All’interno dell’associazione si rafforza e radicalizza una visione dello sport come servizio sociale, sottratto alle degenerazioni del professionismo, alla ricerca esasperata della prestazione e alla riduzione del fenomeno sportivo a spettacolo. Su questa lunghezza d’onda avviene l’intreccio tra l’UISP e i movimenti e le teorie critiche che nel ’68 e lungo gli anni Settanta animano anche il mondo dello sport.
Negli anni ’80 del craxismo e della DC di De Mita il Partito socialista e la Democrazia cristiana si lanciano «in una forsennata corsa a tutte le poltrone di governo e sottogoverno disponibili», comprese quelle sportive: «Di fatto la logica dello “scambio politico” applicata a quest’ultimo ambito viaggiava su un doppio binario: la notorietà maturata attraverso gli stadi da campioni, dirigenti, presidenti di club, veniva utilizzata per improbabili candidature regionali, senatoriali, ministeriali ecc. e, per converso, il potere derivante da un’alta responsabilità politica, favoriva l’ascesa di uomini di “Palazzo” verso le strutture direttive del sistema sportivo nazionale».
I mondiali di calcio di Italia ’90, segnati dall’affarismo e dallo sperpero di denaro pubblico, rappresentano poi un punto di svolta che accelera il declino e la fine della prima Repubblica.

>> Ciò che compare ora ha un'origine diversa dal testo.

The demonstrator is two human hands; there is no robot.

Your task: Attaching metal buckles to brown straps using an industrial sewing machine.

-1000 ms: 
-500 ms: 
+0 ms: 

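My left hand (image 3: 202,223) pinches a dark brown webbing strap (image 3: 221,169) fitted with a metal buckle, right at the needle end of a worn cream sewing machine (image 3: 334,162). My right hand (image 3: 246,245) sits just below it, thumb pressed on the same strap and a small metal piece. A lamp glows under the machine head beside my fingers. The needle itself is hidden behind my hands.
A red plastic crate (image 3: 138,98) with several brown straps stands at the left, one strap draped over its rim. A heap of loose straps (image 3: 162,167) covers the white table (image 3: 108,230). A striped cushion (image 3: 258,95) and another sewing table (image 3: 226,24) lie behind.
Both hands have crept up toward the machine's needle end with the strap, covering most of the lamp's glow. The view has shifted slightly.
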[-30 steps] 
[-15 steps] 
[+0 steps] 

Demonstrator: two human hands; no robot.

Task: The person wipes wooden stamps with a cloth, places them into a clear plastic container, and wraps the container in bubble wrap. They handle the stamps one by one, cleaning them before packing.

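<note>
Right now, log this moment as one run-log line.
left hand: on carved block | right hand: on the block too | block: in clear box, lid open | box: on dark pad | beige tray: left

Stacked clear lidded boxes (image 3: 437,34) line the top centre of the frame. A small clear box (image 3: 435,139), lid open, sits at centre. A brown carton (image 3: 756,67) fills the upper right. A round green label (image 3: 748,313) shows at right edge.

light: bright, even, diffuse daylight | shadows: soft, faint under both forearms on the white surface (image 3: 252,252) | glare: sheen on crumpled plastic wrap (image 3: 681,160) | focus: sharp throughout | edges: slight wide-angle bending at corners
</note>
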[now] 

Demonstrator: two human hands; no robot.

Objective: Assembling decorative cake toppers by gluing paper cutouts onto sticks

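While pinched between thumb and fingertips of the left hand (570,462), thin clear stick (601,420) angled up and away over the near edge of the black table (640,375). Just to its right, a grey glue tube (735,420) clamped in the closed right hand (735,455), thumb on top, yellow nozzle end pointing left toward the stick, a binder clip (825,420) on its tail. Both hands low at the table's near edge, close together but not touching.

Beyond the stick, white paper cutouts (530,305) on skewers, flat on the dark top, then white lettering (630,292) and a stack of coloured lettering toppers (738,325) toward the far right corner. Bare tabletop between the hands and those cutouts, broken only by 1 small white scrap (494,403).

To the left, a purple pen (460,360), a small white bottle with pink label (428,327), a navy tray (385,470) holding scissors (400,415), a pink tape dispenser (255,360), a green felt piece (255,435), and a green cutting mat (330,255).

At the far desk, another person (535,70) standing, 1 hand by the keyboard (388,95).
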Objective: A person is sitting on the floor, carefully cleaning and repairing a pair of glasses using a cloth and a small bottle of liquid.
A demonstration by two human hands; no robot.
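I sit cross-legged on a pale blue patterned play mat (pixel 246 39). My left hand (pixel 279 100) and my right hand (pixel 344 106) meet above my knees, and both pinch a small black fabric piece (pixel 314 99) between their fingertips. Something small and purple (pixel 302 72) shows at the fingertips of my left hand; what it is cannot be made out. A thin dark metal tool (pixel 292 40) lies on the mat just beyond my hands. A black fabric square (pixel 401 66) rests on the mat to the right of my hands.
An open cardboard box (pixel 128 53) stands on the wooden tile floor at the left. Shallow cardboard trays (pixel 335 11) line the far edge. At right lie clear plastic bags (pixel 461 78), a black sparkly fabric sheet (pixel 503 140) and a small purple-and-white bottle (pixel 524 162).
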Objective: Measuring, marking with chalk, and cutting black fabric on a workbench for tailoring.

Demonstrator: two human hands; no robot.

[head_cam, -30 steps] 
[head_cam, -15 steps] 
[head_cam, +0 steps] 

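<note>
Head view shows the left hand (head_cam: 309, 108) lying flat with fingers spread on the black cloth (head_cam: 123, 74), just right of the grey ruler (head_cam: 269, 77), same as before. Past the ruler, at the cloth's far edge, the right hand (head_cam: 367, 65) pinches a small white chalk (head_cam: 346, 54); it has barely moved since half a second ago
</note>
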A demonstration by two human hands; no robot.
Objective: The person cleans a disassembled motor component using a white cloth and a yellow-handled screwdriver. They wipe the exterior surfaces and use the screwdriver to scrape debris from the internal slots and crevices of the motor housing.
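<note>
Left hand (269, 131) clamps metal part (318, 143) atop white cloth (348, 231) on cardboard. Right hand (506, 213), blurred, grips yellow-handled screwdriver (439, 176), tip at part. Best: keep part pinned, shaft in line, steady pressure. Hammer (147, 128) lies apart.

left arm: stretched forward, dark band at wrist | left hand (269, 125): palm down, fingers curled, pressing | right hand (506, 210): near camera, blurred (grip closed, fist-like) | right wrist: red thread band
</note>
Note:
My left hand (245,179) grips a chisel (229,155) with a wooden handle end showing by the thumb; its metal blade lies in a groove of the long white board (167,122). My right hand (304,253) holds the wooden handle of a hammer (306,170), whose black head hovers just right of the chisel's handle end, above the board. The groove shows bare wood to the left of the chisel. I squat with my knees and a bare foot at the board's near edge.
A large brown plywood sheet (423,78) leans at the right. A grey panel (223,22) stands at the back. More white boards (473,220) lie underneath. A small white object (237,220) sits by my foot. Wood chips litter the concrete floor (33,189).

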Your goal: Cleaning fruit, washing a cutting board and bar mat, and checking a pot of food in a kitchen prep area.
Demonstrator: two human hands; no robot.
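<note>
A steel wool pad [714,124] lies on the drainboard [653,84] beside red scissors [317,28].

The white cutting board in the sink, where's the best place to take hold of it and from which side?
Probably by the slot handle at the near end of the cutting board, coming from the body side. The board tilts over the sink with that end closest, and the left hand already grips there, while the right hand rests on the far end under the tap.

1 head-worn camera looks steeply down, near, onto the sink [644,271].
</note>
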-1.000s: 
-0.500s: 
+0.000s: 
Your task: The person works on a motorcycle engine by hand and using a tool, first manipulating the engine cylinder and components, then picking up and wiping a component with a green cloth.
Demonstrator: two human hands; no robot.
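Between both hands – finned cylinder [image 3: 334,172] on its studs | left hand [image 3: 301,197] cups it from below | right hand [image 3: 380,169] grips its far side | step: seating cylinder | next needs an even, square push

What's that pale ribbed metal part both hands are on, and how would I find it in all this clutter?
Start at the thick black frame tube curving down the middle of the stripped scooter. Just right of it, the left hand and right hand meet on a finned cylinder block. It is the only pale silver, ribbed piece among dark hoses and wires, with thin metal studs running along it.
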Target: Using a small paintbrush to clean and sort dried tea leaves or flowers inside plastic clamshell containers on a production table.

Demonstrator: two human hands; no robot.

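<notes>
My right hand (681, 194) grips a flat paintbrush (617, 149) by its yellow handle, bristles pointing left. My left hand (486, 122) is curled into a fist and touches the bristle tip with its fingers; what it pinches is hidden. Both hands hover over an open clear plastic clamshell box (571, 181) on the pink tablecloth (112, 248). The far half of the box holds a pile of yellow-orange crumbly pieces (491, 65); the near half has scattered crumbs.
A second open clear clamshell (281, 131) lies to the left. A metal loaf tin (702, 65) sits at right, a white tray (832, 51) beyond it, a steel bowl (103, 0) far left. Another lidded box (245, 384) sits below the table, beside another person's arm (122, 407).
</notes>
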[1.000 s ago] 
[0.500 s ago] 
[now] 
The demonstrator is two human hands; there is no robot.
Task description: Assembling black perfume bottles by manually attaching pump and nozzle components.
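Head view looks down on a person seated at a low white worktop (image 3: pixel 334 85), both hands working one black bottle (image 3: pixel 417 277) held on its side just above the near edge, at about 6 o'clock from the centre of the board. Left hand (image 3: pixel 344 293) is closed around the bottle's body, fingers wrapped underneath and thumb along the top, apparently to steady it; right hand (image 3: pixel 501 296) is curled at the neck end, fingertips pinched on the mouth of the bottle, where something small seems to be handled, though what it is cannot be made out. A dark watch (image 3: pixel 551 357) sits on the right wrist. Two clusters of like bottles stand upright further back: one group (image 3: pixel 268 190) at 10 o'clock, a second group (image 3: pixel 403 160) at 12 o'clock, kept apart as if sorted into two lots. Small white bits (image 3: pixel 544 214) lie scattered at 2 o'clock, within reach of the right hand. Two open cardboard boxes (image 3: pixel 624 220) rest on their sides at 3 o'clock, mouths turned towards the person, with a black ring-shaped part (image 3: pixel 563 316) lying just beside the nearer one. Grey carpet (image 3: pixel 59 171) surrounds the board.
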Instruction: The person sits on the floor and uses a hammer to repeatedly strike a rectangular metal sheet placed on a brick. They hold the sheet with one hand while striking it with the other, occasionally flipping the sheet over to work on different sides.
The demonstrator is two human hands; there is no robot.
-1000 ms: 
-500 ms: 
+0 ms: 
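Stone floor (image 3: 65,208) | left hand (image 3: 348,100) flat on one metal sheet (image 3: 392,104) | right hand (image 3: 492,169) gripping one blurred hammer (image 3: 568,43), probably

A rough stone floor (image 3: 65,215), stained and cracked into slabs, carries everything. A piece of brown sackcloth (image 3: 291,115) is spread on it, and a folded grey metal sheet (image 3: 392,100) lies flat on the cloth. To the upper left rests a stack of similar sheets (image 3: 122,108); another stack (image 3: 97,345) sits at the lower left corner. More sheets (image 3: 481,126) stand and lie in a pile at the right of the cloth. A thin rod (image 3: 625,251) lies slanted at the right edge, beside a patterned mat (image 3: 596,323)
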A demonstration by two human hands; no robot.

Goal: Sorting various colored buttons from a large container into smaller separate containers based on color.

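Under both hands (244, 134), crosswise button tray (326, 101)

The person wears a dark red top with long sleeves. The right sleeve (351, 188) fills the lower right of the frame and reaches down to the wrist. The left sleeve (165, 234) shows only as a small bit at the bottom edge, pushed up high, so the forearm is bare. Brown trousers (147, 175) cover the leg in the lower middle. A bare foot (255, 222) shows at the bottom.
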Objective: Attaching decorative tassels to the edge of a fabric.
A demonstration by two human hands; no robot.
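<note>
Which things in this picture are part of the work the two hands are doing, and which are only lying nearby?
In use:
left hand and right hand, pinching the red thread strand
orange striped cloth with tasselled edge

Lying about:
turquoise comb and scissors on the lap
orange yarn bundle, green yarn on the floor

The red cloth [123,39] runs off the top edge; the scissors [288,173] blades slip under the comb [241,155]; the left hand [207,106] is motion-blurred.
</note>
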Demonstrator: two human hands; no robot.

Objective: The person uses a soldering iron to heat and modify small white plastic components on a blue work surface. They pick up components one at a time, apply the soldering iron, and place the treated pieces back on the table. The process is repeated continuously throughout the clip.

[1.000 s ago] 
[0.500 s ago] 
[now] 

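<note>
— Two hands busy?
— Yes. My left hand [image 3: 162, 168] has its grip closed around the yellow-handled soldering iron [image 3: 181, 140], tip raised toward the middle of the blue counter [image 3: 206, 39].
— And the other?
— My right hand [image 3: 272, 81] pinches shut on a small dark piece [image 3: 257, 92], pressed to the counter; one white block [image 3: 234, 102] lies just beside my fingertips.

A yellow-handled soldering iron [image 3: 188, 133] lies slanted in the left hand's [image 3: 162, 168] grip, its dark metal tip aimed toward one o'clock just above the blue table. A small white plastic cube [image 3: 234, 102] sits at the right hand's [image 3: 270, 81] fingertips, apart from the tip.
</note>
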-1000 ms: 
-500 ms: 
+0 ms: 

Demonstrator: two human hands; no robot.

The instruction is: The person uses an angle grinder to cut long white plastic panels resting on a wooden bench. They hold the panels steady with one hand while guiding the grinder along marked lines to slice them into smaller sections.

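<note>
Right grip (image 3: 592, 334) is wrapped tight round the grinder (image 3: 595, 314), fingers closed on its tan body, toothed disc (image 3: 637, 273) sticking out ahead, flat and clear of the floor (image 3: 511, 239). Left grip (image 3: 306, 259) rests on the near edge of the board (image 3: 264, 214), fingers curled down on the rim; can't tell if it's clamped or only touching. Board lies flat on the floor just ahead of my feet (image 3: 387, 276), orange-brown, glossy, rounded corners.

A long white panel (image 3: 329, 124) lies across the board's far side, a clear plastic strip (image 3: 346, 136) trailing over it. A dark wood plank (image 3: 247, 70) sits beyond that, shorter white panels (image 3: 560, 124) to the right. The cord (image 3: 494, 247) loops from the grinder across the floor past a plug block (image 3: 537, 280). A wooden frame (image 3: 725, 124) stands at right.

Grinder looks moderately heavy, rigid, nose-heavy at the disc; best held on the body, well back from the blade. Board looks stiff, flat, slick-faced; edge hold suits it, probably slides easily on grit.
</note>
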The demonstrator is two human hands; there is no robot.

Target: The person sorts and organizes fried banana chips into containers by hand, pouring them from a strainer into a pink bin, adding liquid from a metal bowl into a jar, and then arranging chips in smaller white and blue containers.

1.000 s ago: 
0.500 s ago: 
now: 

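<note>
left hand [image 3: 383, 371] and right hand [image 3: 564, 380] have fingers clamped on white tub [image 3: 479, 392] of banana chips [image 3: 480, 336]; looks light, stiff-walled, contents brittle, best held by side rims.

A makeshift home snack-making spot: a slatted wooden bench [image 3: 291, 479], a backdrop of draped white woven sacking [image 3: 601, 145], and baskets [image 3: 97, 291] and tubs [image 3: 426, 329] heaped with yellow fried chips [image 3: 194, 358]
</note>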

Come nota Giuntini, «da lì in poi la politica delle “grandi opere” e dei “grandi eventi” passò di scandalo in scandalo, di tangente in tangente, da un appalto truccato all’altro. S’ingigantì un affarismo senza fondo e scrupoli».
A sinistra questa deriva di Italia ’90 vede l’opposizione dell’UISP ed è al centro di un dossier su “Rinascita” dedicato ad una discussione critica sui mondiali. Nel contempo con la trasformazione del PCI in Partito Democratico della Sinistra la principale formazione della sinistra italiana vive una fase drammatica della sua storia che si riverbera sulla dimensione sportiva. Dopo la “svolta” della Bolognina anche l’UISP decide di mutare la propria denominazione abbandonando la storica formula dello “sport popolare” a favore di un più generico e politicamente asettico “sport per tutti”.
Tra disincanto e speranza, “pessimismo della ragione” e “ottimismo della volontà”, nelle conclusioni del suo saggio Giuntini accenna alle più recenti vicende della sinistra – segnate da abiure e perdita di identità, frammentazioni e assunzioni di paradigmi politici estranei ai valori storici del movimento operaio – e ai suoi riflessi in ambito sportivo. Mantenere viva la memoria storica della sinistra anche nel campo dello sport, conclude giustamente l’autore, «non rilancerà la malandata sinistra italiana ma almeno impedirà che si disperda un ulteriore pezzo del suo patrimonio ideale e politico».